● **DIRECTIONS**
From the entries below, reproduce exactly the line containing "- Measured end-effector", the line containing "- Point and", and every line in between, with nothing added.
______________________________
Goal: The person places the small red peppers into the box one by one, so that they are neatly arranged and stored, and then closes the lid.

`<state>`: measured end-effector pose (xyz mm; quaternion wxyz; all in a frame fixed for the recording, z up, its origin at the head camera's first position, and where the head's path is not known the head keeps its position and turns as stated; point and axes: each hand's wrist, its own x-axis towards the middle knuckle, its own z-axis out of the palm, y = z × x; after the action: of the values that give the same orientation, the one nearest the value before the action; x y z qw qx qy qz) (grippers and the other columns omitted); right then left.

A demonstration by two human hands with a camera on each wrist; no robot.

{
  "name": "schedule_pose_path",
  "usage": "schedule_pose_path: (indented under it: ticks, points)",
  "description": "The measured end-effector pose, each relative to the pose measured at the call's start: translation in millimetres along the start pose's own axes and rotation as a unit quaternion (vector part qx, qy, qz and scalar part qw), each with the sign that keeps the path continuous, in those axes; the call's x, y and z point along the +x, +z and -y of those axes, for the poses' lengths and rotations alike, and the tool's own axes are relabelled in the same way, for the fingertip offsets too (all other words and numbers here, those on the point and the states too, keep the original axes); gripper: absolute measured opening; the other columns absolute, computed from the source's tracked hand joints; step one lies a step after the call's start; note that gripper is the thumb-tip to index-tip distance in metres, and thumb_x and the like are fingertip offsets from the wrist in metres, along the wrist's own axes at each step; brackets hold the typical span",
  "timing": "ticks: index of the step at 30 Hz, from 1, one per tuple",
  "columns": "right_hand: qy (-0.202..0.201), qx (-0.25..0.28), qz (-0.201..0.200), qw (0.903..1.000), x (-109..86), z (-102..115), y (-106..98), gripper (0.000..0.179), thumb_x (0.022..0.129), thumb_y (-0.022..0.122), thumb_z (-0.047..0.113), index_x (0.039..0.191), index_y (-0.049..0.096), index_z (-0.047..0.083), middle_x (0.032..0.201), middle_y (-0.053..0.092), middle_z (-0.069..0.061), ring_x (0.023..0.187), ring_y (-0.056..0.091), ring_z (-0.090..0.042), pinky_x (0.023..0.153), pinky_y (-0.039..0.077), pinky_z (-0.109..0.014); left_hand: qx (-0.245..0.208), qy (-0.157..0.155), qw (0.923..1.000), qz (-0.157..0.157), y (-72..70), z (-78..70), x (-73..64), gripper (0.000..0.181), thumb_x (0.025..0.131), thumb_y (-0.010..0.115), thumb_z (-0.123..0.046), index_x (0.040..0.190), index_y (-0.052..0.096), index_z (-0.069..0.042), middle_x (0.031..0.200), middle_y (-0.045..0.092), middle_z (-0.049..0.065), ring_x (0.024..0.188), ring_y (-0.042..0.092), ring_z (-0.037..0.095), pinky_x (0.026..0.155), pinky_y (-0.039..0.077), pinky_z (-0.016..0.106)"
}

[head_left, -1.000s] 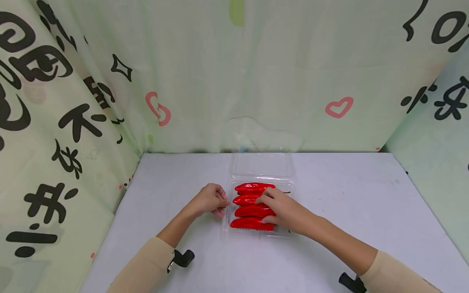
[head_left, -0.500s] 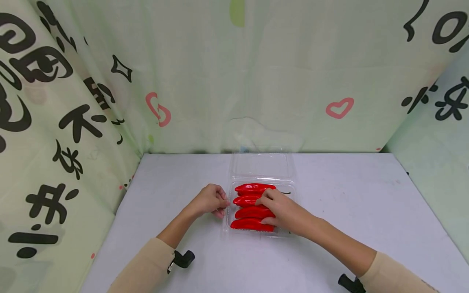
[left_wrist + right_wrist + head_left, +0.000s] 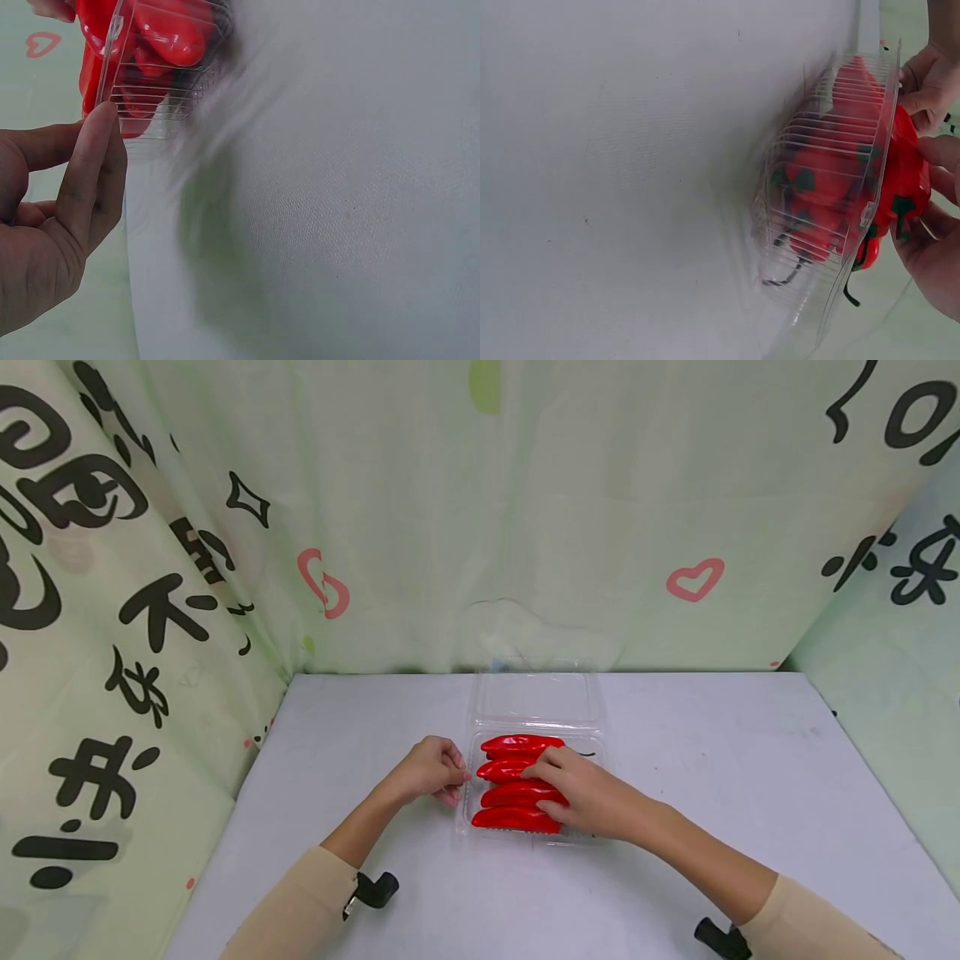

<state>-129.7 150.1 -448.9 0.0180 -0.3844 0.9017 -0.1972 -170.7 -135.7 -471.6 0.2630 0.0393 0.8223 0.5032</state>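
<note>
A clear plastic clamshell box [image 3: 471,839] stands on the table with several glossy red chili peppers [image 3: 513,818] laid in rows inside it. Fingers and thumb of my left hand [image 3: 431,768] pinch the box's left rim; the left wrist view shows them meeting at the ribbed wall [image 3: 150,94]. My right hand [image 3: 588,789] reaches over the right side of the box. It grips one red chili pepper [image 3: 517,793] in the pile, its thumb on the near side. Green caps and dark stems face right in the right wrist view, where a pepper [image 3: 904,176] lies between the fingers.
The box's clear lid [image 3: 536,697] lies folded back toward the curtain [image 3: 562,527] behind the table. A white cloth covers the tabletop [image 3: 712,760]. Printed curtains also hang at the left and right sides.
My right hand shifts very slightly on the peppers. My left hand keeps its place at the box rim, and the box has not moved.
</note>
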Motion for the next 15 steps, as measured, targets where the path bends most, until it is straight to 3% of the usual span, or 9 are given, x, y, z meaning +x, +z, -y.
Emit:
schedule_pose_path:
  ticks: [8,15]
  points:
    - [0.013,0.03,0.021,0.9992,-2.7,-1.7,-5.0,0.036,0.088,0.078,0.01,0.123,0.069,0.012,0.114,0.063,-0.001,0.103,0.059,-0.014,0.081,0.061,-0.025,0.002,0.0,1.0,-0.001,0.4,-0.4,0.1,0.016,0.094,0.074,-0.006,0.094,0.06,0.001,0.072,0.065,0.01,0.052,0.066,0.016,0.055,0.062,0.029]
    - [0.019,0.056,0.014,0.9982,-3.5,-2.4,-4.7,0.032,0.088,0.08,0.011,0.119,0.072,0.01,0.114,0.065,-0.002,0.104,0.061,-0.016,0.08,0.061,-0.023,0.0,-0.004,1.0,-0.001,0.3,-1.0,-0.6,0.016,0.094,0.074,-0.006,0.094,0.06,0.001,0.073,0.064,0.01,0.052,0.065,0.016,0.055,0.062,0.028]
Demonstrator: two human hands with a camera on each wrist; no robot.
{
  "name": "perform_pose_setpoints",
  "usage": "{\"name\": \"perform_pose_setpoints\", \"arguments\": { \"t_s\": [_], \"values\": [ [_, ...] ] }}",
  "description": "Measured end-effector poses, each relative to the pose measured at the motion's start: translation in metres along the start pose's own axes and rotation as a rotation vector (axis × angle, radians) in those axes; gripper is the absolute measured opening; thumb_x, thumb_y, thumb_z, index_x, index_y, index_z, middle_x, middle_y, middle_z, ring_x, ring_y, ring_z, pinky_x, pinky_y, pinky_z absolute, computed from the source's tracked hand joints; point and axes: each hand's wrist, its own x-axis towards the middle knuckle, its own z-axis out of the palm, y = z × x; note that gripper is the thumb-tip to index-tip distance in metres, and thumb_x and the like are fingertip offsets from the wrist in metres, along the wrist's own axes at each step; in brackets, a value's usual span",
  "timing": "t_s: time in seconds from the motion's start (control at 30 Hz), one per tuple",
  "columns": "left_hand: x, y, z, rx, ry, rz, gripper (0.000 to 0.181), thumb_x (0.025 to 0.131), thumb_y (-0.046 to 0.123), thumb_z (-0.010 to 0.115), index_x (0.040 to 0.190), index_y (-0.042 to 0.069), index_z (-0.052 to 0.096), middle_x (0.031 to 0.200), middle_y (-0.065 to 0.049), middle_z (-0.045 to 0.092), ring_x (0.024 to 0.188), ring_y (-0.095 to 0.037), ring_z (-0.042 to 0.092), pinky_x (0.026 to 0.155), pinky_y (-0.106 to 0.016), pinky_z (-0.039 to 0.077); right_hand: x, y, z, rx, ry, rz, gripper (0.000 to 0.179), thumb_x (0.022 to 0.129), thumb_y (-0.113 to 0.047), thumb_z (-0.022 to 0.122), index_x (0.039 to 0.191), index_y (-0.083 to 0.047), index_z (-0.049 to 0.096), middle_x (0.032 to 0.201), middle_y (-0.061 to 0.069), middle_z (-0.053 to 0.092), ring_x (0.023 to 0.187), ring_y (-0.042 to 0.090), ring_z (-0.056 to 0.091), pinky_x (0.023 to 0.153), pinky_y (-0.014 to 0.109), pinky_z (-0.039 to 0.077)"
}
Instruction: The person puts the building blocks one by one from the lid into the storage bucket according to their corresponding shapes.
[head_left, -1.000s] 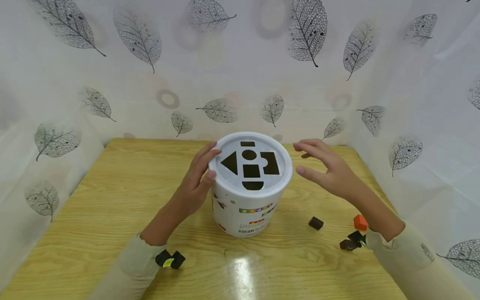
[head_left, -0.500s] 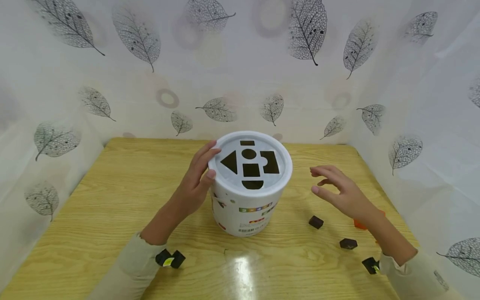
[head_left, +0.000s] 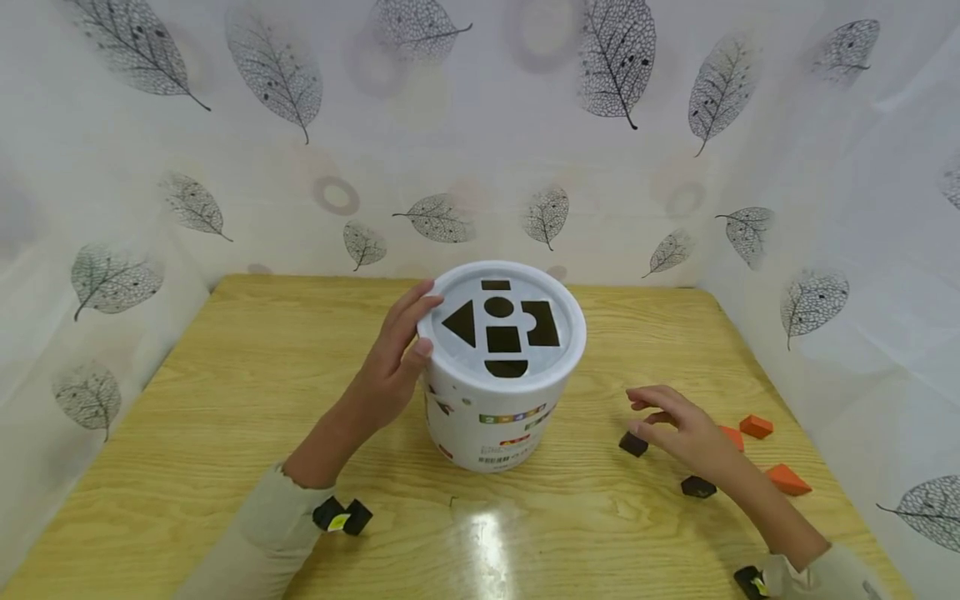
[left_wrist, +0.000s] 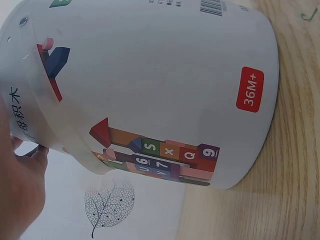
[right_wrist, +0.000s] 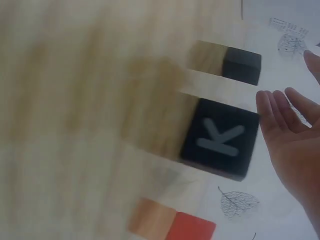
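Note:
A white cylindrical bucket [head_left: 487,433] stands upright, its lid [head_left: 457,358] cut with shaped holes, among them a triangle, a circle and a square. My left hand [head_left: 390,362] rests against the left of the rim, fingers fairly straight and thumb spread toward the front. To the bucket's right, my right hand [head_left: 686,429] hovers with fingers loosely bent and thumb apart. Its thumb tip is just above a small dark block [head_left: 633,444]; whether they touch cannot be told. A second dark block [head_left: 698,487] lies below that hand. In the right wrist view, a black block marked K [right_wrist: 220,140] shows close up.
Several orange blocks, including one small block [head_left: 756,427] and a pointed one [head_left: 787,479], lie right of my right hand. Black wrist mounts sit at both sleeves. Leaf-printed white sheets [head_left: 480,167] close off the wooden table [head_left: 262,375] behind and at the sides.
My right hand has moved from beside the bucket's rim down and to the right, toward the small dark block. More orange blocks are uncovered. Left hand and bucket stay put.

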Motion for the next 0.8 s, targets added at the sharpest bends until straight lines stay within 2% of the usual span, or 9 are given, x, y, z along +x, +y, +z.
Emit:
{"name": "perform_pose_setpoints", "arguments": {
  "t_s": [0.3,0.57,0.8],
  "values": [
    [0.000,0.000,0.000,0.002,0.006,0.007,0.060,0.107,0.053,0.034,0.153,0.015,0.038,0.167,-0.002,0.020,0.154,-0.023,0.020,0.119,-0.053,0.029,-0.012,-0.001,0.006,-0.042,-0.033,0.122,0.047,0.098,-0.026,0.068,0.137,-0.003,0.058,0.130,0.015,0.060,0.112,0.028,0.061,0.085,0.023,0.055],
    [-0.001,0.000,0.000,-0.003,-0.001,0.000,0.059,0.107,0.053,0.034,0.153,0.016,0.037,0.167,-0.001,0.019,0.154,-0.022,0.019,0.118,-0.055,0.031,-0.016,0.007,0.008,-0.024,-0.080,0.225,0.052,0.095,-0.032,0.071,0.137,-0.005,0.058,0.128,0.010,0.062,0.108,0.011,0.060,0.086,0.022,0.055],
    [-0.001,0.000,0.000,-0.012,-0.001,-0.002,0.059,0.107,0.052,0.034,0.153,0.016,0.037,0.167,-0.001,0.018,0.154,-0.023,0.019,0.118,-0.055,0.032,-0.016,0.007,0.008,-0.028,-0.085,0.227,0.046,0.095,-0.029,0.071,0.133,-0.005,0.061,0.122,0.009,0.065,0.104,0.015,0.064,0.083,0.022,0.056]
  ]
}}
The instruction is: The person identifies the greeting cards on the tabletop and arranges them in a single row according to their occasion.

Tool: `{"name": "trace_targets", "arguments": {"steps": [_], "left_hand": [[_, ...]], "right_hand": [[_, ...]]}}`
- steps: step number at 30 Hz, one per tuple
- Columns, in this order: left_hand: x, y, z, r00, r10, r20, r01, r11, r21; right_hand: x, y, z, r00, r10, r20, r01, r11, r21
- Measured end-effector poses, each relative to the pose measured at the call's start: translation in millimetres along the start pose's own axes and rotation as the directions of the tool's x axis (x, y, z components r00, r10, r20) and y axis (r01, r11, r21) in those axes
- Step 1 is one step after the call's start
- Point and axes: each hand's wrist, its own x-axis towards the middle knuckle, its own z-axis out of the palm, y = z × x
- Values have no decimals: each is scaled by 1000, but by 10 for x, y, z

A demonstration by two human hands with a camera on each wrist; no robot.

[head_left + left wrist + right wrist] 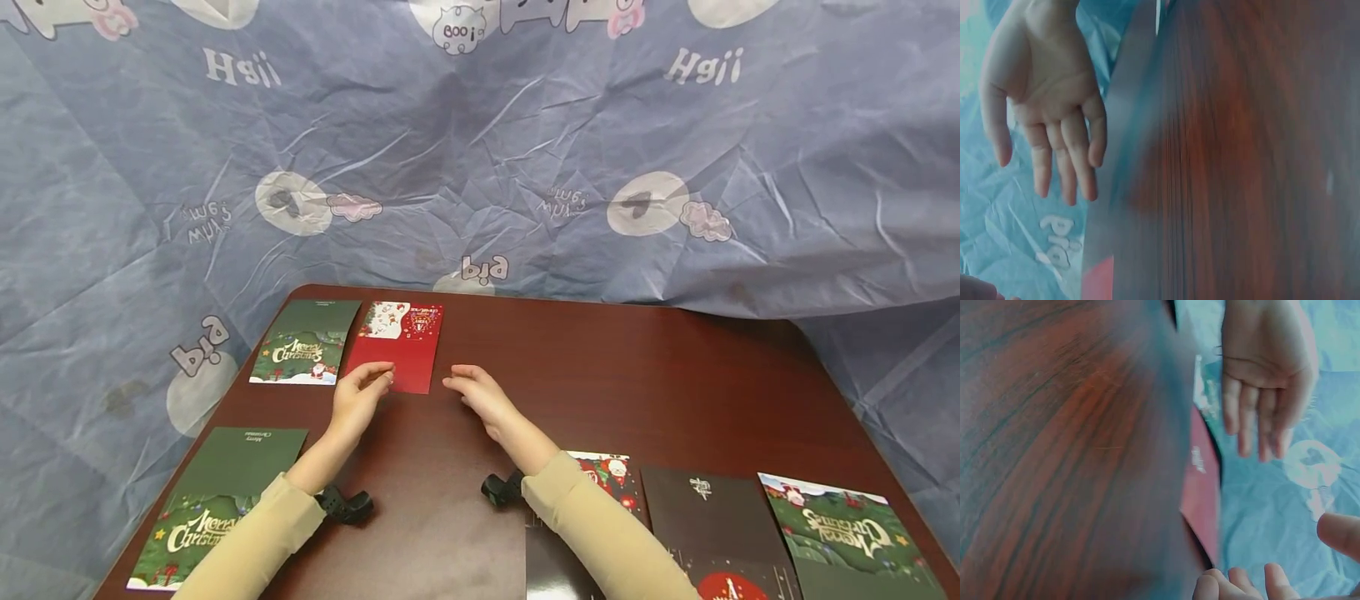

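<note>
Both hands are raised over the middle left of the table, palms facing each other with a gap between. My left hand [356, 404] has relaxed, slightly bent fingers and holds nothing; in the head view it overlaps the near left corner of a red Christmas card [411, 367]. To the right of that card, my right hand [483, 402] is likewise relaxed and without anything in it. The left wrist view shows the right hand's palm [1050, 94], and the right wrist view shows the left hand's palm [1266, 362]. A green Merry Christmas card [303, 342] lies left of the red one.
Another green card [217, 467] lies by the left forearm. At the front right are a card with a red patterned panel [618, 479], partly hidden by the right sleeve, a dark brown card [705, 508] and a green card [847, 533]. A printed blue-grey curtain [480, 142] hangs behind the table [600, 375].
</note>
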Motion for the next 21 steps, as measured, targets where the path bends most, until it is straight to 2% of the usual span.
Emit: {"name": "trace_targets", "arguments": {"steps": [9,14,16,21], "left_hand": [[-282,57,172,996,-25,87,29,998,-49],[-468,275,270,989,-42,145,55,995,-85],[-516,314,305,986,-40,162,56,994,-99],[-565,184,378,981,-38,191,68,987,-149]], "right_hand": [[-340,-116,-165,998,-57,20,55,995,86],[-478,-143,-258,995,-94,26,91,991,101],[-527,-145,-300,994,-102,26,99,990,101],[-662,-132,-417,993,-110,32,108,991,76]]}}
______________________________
● **EXERCISE RESULT**
- Measured end-effector poses, each relative to the pose measured at the call's start: translation in millimetres along the start pose's own axes and rotation as the directions of the tool's x axis (x, y, z components r00, r10, r20) and y axis (r01, r11, r21) in those axes
- Step 1 is one step after the call's start
- Point and axes: each hand's wrist, its own x-axis towards the middle knuckle, its own z-axis out of the palm, y = z × x

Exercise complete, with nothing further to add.